As the trip continued, with me amusing myself around the lodge and others still out hunting, I learned a little more about Will's dad and his influence on the sport. I also got to take a close look at what's likely the most famous turkey vest model ever made. These things gather high dollar, if and when they're ever available on eBay or some such outlet, and here was Will, wearing it in memory of his dad while in pursuit of the game bird that's perplexed American hunters for generations.
I won't spoil how the hunting went for the rest of the group, but I will say not everyone who ended up at Trophy Ridge Outfitters managed to tag a bird. That's how it works, especially when you're creating content for a show that hopefully tons of turkey hunters get to watch and enjoy. Much like hunting sans camera, you are always at the mercy of the day ahead and sometimes, you just don't come out a winner. And that's what makes you do it again the very next morning.

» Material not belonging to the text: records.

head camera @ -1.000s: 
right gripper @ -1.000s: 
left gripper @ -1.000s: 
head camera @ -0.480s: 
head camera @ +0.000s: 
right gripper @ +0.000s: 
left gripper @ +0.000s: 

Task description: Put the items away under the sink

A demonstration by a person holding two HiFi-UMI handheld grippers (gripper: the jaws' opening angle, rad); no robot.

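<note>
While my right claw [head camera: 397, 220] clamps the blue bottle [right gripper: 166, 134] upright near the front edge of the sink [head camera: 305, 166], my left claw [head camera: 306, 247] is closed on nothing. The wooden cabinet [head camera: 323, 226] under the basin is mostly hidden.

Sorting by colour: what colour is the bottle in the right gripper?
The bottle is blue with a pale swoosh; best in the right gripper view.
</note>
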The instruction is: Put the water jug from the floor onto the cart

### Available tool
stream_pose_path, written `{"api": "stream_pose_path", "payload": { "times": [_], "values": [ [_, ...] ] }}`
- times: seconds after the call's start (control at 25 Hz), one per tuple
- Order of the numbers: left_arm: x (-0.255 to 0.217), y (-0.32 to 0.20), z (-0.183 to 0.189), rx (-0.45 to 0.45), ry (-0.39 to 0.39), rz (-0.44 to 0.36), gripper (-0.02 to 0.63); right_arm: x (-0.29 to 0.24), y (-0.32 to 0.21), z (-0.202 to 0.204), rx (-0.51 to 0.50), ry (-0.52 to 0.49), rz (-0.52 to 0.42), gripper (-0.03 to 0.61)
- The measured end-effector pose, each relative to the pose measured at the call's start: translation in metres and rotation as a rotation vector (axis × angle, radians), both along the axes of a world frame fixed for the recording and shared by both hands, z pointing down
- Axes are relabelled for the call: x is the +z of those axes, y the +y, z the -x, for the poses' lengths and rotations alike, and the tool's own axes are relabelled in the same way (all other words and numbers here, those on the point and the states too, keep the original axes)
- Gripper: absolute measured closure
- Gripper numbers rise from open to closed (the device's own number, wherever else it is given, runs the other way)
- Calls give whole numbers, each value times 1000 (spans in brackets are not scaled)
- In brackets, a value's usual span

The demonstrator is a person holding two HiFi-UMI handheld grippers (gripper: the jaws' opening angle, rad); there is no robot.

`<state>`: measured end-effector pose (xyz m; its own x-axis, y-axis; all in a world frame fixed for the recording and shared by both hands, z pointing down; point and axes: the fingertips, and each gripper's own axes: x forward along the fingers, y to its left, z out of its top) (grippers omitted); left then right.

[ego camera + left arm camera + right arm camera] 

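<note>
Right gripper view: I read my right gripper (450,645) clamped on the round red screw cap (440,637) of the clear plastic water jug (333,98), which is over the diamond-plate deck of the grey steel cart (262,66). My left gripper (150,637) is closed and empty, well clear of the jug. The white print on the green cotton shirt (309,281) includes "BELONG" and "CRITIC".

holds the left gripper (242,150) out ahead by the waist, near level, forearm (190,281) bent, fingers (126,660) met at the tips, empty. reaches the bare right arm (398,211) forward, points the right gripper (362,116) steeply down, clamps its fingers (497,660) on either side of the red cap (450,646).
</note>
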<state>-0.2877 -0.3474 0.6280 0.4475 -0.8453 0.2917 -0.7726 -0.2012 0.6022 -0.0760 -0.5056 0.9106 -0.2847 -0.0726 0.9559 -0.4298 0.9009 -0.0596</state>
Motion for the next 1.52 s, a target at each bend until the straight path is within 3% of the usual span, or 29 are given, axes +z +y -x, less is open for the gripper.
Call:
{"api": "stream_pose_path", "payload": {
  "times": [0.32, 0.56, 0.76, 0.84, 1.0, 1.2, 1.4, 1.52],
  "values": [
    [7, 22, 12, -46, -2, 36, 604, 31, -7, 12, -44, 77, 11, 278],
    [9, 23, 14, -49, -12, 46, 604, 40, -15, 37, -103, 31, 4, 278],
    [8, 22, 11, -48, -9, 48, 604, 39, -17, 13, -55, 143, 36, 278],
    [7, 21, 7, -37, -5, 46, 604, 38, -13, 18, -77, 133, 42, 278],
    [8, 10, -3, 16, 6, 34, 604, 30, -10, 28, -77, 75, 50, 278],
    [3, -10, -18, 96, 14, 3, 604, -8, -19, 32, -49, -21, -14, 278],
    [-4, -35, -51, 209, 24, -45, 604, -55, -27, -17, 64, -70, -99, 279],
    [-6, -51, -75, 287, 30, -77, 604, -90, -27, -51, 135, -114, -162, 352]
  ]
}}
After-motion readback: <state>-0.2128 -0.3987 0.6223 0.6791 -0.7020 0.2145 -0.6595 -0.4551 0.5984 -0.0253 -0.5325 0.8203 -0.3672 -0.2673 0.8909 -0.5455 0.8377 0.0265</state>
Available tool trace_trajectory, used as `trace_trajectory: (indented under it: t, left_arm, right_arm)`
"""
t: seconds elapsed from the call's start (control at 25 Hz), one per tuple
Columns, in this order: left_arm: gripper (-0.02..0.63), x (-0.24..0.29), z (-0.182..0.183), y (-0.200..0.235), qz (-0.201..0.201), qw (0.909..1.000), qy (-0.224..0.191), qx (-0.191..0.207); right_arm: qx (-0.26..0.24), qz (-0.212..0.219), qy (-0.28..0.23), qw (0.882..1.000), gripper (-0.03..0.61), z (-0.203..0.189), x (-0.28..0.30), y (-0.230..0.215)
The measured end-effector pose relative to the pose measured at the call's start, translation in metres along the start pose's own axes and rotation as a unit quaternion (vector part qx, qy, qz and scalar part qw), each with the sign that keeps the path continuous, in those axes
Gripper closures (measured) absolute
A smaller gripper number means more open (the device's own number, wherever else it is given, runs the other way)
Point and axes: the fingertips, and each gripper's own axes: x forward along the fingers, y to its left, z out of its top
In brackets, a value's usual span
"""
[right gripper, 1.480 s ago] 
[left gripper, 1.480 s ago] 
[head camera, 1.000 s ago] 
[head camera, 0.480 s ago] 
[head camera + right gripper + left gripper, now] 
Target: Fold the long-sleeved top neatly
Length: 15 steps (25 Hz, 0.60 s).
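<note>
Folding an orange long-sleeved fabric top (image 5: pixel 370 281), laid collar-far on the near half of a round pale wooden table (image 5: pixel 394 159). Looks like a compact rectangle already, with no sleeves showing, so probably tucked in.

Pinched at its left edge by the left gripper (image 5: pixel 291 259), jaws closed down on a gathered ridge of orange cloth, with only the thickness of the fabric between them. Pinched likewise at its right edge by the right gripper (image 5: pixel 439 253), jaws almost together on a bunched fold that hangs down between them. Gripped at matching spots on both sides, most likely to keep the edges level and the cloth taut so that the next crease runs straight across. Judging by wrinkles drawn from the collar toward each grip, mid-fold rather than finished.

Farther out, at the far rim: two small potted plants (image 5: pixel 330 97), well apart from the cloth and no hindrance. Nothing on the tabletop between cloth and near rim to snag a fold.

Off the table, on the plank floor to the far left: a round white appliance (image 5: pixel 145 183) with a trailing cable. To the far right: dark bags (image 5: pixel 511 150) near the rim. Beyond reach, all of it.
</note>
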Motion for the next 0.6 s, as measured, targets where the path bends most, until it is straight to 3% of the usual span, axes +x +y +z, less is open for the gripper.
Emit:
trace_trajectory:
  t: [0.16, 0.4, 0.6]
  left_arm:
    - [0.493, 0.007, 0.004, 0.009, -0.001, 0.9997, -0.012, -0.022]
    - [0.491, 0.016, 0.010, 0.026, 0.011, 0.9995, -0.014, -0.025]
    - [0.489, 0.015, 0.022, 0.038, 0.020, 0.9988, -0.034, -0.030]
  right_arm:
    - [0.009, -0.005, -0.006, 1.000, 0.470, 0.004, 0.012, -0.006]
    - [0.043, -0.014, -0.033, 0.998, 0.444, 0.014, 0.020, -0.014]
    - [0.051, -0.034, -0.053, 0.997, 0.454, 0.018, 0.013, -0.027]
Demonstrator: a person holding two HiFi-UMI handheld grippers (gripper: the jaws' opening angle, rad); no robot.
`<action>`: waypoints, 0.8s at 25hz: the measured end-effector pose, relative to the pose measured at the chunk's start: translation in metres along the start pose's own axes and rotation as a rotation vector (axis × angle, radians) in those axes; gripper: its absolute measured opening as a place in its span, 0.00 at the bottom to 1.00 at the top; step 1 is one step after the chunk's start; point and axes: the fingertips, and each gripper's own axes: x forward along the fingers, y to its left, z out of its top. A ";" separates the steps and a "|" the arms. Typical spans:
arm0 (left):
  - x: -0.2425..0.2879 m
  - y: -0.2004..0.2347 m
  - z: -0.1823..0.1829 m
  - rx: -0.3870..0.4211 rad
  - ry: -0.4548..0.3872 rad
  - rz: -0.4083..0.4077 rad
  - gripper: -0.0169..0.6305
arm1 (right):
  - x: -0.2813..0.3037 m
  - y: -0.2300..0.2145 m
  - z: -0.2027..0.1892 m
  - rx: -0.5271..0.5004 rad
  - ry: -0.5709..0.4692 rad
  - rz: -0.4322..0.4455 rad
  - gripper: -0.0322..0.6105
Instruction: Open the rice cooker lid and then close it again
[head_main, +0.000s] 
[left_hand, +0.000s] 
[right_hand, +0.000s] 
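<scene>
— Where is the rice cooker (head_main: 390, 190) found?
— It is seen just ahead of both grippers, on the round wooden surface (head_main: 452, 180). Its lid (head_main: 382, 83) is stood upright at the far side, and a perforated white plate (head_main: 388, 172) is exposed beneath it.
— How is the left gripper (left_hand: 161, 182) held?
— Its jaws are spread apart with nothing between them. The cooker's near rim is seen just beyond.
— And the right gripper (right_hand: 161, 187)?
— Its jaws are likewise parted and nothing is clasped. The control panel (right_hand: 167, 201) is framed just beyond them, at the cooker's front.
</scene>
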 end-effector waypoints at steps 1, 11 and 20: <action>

Jake and I occupied a bit more of our time shooting prairie dogs on an even bigger, even more vast expanse of land available to the Trophy Ridge Guides, and had a lot of fun doing it. There were a lot of the little pests, but we took care of them with a few different calibers of choice.
More meals, more great conversations, and more turkeys gobbling near the lodge's porch began to melt together, and before I knew it, I was driving back to the Rapid City airport with Will. We were two people who'd never met before, came from different backgrounds, and might not easily cross paths again, but we found a lot of common ground in our thoughts and opinions about hunting in 21st Century America.
It sounds a little lofty, but I think that conversation is one of the best I've had with someone I'd essentially just met. It only happened because we were invited to a hunting camp by folks who know how to have a good time, and realize that, in the end, it's the experience that outweighs anything else.
Bringing it home
My first Merriam's turkey hunting experience won't leave my head anytime soon. The meat's already been turned into pickle juice-brined nuggets. The spurs and tail feathers are still in my freezer, waiting for the chance to be mounted properly. The shotgun shell sits in the printer's drawer hung on the wall near my kitchen table.
And the memory of seeing that bird hit the ground on my first shot at a Merriam's turkey is etched in my brain for good.
I've already felt those lump-in-your-throat moments as a father, watching my sons grow up, but to think about what Will and his dad experienced together makes it even more special. I want to share my relationship with the outdoors with my kids, and show them the kind of things I feel when I'm hunting. Maybe they'll feel the same things, but maybe they won't. I'm not going push it, but I'm going to at least try.
That's what made this hunting trip so memorable. Jake, who I appreciated as not only a hunting camp partner but as a growing friend, is expecting his first child, and we spent plenty of time discussing what that was going to mean. Again, the subject might not have come up unless we were sharing time in Wyoming, with the scenic backdrop and gobbling turkeys setting the stage.
I'm without a doubt indebted to Mossy Oak and the generous folks who had me out, and I want to make sure they realize what this trip meant to me.
As far as turkey hunts go, that one's going to sit atop my list for a while.